Experimenting with real-time machine transcription

I present here some experimentation with the real-time speech-to-text transcription tools from Amazon and Google. A short video demo:

Transcription results from both streaming and batch processes, along with a clean, human-corrected transcript are attached here as text files:

Transcription Experiment - OGM call 2020-09-10 - Human-corrected Transcription.txt (1.4 KB)
Transcription Experiment - OGM call 2020-09-10 - AWS Transcribe Streaming.txt (1.3 KB)
Transcription Experiment - OGM call 2020-09-10 - Google Speech-to-Text Streaming.txt (1.3 KB)
Transcription Experiment - OGM call 2020-09-10 - AWS Transcribe Batch.txt (1.5 KB)
Transcription Experiment - OGM call 2020-09-10 - Google Speech-to-Text Batch.txt (1.2 KB)
Transcription Experiment - OGM call 2020-09-10 - Google Speech-to-Text Batch with Punctuation.txt (1.2 KB)

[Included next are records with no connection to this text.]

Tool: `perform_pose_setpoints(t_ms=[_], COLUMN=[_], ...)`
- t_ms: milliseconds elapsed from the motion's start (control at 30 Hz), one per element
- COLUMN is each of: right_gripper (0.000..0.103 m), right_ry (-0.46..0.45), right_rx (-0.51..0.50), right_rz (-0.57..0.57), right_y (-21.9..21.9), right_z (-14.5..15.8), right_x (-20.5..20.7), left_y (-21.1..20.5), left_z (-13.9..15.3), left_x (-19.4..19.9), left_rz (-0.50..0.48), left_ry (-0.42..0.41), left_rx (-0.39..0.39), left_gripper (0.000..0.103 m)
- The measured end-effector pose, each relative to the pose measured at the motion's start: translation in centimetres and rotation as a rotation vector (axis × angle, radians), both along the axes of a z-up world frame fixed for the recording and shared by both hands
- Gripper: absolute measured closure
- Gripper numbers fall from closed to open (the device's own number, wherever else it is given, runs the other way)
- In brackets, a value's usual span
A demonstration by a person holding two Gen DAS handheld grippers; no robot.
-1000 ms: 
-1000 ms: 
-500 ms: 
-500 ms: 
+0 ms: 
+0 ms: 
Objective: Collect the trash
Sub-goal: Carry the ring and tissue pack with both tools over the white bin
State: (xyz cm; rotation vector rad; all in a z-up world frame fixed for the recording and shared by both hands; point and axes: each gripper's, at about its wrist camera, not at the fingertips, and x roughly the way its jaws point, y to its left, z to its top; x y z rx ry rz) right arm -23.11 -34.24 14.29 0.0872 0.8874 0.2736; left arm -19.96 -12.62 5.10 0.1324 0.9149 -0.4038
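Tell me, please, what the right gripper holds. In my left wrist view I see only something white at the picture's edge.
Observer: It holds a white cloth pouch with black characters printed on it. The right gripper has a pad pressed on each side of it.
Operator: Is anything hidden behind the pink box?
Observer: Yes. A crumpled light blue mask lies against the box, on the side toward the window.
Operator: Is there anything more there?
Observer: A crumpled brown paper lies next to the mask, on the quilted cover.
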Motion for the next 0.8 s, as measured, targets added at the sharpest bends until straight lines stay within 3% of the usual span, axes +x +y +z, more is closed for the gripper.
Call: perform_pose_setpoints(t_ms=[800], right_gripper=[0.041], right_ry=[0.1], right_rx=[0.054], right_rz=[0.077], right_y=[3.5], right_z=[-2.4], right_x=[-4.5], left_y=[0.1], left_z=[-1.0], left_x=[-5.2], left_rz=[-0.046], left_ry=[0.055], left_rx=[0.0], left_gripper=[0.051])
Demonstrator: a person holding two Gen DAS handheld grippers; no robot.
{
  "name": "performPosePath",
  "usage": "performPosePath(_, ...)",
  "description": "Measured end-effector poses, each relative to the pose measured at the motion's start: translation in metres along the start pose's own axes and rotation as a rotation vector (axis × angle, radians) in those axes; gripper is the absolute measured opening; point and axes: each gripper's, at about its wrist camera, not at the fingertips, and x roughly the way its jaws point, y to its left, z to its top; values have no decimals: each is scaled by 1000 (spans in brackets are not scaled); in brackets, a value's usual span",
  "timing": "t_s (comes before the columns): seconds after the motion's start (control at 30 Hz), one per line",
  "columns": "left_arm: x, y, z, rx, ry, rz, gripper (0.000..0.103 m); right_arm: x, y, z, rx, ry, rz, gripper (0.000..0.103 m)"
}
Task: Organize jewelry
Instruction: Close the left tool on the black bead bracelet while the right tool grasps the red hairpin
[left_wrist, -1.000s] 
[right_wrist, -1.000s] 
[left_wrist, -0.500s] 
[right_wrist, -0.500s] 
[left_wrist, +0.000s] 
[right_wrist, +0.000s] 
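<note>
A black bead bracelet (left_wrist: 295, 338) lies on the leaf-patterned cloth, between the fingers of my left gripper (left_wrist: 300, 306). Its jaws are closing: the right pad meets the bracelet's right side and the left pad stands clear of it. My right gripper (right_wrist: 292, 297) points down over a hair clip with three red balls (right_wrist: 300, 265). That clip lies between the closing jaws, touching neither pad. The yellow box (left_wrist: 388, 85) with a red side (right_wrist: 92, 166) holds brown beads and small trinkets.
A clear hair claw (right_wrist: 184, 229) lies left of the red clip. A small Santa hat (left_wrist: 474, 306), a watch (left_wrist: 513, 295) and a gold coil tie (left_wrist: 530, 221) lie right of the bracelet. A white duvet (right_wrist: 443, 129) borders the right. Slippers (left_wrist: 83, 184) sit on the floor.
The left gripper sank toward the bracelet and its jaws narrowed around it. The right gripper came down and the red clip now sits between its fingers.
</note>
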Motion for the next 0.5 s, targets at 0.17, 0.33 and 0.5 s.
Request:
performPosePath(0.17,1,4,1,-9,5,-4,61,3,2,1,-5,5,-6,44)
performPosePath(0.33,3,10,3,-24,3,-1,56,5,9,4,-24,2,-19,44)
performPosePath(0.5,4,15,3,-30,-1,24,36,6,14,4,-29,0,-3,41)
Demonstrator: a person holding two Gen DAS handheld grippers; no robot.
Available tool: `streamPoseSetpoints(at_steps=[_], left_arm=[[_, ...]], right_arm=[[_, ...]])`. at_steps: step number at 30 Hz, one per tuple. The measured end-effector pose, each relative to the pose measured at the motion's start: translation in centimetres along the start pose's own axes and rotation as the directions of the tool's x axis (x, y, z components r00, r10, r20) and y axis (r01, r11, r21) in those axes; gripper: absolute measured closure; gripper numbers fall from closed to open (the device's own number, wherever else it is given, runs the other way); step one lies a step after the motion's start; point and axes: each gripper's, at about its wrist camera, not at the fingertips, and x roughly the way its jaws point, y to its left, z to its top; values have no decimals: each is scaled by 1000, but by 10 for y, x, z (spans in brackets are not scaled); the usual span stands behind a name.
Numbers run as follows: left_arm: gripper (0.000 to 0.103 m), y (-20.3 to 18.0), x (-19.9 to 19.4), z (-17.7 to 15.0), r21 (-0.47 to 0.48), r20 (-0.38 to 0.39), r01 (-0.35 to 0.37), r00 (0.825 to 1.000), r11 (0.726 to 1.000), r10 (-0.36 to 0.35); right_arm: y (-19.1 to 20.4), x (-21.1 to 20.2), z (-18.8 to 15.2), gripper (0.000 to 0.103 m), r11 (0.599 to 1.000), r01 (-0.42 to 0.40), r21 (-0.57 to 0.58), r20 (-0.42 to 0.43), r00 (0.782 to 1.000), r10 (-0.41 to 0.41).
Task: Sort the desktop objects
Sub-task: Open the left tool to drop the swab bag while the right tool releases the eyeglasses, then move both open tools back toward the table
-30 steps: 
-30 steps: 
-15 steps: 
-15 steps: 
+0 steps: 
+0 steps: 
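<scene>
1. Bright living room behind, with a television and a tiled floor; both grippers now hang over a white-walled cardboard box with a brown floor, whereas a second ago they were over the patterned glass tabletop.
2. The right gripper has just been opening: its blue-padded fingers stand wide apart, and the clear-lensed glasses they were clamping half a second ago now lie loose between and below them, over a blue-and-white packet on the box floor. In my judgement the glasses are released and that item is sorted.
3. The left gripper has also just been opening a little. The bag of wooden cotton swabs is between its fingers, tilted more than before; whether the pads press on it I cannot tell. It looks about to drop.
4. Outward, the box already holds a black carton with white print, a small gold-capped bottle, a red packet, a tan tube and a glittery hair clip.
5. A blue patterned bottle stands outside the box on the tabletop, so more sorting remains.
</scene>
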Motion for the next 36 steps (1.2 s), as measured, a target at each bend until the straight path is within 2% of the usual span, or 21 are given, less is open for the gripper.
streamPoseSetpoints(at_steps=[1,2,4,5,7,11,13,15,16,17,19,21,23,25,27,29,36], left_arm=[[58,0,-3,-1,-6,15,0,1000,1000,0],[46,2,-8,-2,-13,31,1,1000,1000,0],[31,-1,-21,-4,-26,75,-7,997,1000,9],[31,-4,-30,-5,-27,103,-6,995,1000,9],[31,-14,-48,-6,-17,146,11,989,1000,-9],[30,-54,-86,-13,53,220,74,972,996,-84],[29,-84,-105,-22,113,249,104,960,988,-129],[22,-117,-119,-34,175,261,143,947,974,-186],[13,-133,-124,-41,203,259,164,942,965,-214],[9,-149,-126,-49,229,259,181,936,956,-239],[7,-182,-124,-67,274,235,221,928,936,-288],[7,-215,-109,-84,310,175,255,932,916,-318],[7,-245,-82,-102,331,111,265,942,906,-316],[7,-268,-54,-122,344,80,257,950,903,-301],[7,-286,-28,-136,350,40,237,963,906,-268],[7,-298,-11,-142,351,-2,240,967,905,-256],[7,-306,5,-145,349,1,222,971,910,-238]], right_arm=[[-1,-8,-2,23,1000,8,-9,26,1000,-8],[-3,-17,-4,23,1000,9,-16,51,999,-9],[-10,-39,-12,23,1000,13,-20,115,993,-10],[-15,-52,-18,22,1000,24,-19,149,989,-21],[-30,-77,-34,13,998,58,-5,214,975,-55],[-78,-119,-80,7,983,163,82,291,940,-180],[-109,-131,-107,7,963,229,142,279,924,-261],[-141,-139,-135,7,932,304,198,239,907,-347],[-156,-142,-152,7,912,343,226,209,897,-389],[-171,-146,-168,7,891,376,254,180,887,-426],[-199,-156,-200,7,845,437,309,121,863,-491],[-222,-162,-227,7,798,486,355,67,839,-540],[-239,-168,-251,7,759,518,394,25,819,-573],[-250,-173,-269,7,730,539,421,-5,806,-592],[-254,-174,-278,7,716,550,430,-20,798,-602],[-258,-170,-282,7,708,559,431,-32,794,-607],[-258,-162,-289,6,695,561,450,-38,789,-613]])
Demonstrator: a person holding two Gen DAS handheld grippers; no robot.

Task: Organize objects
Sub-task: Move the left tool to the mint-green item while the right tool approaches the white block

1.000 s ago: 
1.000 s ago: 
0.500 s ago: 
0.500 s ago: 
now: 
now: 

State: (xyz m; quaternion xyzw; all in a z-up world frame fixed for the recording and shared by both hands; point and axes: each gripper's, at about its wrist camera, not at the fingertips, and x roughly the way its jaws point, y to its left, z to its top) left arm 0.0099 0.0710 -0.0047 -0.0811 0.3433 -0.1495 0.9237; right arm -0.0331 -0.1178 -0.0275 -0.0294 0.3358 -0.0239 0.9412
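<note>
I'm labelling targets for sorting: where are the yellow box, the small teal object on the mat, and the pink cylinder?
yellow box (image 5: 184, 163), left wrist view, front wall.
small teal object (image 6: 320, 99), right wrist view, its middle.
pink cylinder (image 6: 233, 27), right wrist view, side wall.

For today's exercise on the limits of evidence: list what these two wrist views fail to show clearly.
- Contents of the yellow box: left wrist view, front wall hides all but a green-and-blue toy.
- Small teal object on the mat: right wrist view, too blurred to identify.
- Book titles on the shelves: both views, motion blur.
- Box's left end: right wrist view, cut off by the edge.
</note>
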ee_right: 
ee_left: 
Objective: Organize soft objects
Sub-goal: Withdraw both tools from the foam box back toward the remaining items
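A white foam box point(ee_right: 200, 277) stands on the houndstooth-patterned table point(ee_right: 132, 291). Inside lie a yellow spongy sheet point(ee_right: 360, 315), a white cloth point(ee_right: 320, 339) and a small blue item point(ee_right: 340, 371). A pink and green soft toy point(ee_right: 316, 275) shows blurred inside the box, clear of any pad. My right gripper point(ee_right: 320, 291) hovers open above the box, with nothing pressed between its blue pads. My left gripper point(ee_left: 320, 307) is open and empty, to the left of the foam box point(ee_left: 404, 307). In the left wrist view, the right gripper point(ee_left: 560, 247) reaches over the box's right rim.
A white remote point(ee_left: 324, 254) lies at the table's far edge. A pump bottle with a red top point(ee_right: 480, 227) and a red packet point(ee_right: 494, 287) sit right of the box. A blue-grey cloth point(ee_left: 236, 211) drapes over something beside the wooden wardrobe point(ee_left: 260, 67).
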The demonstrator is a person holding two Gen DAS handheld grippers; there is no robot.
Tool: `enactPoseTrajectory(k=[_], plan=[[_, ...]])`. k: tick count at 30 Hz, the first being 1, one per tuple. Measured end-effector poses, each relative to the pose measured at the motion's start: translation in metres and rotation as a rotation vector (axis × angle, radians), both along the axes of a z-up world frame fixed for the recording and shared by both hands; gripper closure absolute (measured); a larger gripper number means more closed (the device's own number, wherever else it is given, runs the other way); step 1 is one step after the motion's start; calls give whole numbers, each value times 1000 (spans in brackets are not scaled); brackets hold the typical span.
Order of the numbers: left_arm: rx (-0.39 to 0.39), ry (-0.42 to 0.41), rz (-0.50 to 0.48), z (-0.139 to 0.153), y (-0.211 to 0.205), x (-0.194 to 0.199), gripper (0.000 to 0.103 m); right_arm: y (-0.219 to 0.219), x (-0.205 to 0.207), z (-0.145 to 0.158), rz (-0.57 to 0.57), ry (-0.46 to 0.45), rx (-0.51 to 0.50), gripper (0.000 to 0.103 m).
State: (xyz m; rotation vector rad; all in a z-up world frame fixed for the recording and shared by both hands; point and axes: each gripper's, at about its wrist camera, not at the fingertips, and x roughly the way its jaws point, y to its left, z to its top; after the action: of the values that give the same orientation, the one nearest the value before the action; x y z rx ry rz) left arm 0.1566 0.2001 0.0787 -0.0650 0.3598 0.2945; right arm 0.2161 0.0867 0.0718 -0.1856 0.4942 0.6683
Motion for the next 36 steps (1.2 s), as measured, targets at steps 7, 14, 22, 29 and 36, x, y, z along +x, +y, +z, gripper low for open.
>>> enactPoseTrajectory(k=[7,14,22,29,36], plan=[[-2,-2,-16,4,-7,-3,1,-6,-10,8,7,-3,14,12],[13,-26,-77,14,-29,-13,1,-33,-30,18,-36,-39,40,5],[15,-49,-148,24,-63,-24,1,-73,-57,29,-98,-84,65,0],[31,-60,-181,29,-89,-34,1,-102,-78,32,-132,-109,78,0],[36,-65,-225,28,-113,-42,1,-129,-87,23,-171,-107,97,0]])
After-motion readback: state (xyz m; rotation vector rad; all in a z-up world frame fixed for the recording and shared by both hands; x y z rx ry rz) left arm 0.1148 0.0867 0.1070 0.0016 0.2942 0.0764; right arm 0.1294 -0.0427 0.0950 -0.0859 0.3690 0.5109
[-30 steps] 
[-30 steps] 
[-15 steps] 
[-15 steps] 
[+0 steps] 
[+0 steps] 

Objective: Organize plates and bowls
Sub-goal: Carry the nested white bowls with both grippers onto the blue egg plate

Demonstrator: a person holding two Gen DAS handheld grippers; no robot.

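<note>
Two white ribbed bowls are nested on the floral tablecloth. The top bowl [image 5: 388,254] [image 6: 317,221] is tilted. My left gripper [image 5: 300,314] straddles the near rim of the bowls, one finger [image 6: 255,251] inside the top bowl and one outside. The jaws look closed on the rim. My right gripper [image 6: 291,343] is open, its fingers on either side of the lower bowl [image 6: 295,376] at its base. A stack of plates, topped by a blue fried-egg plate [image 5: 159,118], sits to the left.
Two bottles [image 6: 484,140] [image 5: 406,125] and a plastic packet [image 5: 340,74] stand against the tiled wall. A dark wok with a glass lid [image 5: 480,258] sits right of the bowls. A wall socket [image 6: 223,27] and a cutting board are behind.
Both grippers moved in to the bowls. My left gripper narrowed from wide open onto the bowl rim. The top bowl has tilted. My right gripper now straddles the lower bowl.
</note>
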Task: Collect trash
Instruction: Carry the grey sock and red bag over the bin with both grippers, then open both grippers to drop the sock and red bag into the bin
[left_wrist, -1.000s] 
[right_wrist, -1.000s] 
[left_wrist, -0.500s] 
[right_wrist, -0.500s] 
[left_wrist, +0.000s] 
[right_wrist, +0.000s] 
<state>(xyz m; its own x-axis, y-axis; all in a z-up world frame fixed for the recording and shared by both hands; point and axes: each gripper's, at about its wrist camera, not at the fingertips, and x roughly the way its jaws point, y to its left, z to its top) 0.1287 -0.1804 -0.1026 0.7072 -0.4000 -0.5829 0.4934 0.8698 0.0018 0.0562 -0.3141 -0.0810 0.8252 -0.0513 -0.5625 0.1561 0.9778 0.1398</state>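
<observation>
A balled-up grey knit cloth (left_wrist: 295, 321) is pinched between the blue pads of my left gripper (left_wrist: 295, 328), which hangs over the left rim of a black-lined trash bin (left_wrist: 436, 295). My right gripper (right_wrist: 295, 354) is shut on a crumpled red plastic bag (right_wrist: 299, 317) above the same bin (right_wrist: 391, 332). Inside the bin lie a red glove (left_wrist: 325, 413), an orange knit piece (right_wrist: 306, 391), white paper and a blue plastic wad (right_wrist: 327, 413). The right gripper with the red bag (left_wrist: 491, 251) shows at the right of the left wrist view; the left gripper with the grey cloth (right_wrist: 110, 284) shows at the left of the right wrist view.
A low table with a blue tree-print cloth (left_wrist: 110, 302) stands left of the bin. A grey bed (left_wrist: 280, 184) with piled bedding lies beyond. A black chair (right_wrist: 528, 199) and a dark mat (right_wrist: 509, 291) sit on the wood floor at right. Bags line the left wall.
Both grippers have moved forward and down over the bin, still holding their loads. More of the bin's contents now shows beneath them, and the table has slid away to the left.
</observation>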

(Some data are left out, such as timing and alternative, lesser-confidence alternative transcriptions.)

Along with the practical rewards of transcribing OGM and similar calls, I think there are potential business opportunities here, and I am thinking about exploring them more seriously.

  • The underlying machine transcription technology is “good enough” (while not yet perfect, which means there is opportunity).
  • There are not many vendors offering productized versions of the technologies (biggest are probably Otter and Descript).
  • There are a number of potential models for productization that haven’t been explored.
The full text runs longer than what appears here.